Similarly, |next_string| and |bad_string| are addresses used to
place strings into a block of memory allocated for that purpose.
@<Private...@>=
static Arc *next_arc; /* the next |Arc| available for allocation */
static Arc *bad_arc; /* but if |next_arc=bad_arc|, that |Arc| isn't there */
static char *next_string; /* the next byte available for storing a string */
static char *bad_string; /* but if |next_string=bad_string|, don't byte */
static Arc dummy_arc[2]; /* an |Arc| record to point to in an emergency */
static Graph dummy_graph; /* a |Graph| record that's normally unused */
static Graph *cur_graph=&dummy_graph; /* the |Graph| most recently created */
@ All new |Arc| records that are created by the automatic |next_arc|/|bad_arc|
scheme originate in a procedure called |gb_virgin_arc|, which returns the
address of a new record having type |Arc|.
When a new block of |Arc| records is needed, we create 102 of them at once.
This strategy causes exactly 2048 bytes to be allocated on most
computer systems---a nice round number. The routine will still work, however,
if 102 is replaced by any positive even number.

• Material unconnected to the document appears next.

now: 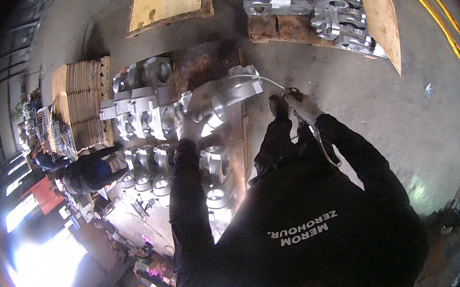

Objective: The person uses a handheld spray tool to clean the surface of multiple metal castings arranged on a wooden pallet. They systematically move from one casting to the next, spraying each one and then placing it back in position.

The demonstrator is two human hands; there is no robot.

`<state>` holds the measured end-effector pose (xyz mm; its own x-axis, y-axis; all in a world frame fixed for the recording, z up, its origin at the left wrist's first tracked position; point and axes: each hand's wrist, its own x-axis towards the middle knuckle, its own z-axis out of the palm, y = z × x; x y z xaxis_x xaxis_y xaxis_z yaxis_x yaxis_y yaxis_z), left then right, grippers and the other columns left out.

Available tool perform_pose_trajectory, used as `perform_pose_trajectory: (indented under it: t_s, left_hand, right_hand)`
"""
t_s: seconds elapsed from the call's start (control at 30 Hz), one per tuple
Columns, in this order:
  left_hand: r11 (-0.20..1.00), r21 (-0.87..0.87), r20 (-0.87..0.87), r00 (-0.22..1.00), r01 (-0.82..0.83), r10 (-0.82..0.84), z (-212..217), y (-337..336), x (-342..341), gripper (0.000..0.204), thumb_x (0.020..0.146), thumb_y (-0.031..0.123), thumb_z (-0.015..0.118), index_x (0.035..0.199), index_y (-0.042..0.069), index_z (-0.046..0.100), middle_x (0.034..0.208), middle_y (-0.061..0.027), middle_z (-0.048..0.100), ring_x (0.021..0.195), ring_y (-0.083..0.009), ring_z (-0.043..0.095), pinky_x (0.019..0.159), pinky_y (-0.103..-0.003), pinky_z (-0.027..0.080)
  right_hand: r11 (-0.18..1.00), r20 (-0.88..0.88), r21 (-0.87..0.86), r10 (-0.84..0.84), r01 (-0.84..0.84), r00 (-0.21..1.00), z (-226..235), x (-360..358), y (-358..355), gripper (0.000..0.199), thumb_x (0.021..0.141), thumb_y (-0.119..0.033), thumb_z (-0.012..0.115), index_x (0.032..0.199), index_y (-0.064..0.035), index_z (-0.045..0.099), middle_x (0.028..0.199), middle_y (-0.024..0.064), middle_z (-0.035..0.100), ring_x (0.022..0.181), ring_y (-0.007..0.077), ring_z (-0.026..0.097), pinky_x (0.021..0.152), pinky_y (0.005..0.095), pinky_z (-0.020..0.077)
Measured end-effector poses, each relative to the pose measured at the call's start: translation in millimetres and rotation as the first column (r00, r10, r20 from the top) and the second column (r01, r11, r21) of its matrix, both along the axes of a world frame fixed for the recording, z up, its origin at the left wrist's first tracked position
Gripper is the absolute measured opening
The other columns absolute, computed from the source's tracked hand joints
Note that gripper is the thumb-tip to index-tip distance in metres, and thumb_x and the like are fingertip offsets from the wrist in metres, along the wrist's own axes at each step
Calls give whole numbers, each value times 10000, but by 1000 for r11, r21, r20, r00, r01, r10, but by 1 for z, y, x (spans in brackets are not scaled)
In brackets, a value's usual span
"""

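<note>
Several silvery metal castings with round bores stand in rows on a brown wooden pallet. My gloved left hand (pixel 186 126) grips the edge of one large casting (pixel 208 102) near the pallet's middle. Beside it, another casting (pixel 244 87) sits at the pallet's right edge. My gloved right hand (pixel 305 108) is closed round what looks like an air blow gun (pixel 292 92). Its long, thin, pale nozzle tube (pixel 268 79) curves left to that right-edge casting. A hose (pixel 326 149) loops down from the hand. The trigger is hidden by my fingers.
More castings (pixel 282 0) fill a second pallet at the far right, beside an upright wooden board (pixel 379 15). A plywood-topped pallet (pixel 170 6) lies far ahead. Stacked cardboard (pixel 83 105) stands left. Another person (pixel 91 170) in dark clothes bends near the left castings. Yellow handles (pixel 432 5) stand far right.
</note>
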<state>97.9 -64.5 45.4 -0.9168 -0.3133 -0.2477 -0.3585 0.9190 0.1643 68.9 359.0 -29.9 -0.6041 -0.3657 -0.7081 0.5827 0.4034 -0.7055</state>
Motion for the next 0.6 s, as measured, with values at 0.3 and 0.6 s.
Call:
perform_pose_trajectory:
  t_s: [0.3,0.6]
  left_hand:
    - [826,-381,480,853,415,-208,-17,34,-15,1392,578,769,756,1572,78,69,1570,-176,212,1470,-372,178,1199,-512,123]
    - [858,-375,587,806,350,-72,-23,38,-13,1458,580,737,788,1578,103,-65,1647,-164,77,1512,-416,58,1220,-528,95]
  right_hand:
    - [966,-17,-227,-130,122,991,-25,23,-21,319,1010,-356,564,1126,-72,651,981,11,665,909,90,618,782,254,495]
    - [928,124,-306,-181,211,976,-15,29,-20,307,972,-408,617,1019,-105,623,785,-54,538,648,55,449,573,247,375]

The new block goes into
the |data| area of |cur_graph|.
Graph-building programs do not usually call |gb_virgin_arc| directly;
they generally invoke one of the higher-level routines |gb_new_arc|
or |gb_new_edge| described below.
If memory space has been exhausted, |gb_virgin_arc| will return a
pointer to |dummy_arc|, so that the calling procedure can safely
refer to fields of the result even though |gb_trouble_code| is nonzero.
@d arcs_per_block 102
@<External f...@>=
Arc *gb_virgin_arc()
{@+register Arc *cur_arc=next_arc;
if (cur_arc==bad_arc) {
cur_arc=gb_typed_alloc(arcs_per_block,Arc,cur_graph->data);
if (cur_arc==NULL)
cur_arc=dummy_arc;
else {
next_arc = cur_arc+1;
bad_arc = cur_arc+arcs_per_block;
}
}
else next_arc++;
return cur_arc;
}
@ The routine |gb_new_arc(u,v,len)| creates a new arc of length |len|
from vertex~|u| to vertex~|v|. The arc becomes part of the graph that
was most recently created by |gb_new_graph|---the graph
pointed to by the private variable |cur_graph|. This routine assumes
that |u| and |v| are both vertices in |cur_graph|.
The new arc will be pointed to by |u->arcs|, immediately after
|gb_new_arc(u,v,len)| has acted. If there is no room for the new arc,
|gb_trouble_code| is set nonzero, but |u->arcs| will point to the non-|NULL|
record |dummy_arc|
so that additional information can safely be stored in its utility fields
without risking system crashes before |gb_trouble_code| is tested.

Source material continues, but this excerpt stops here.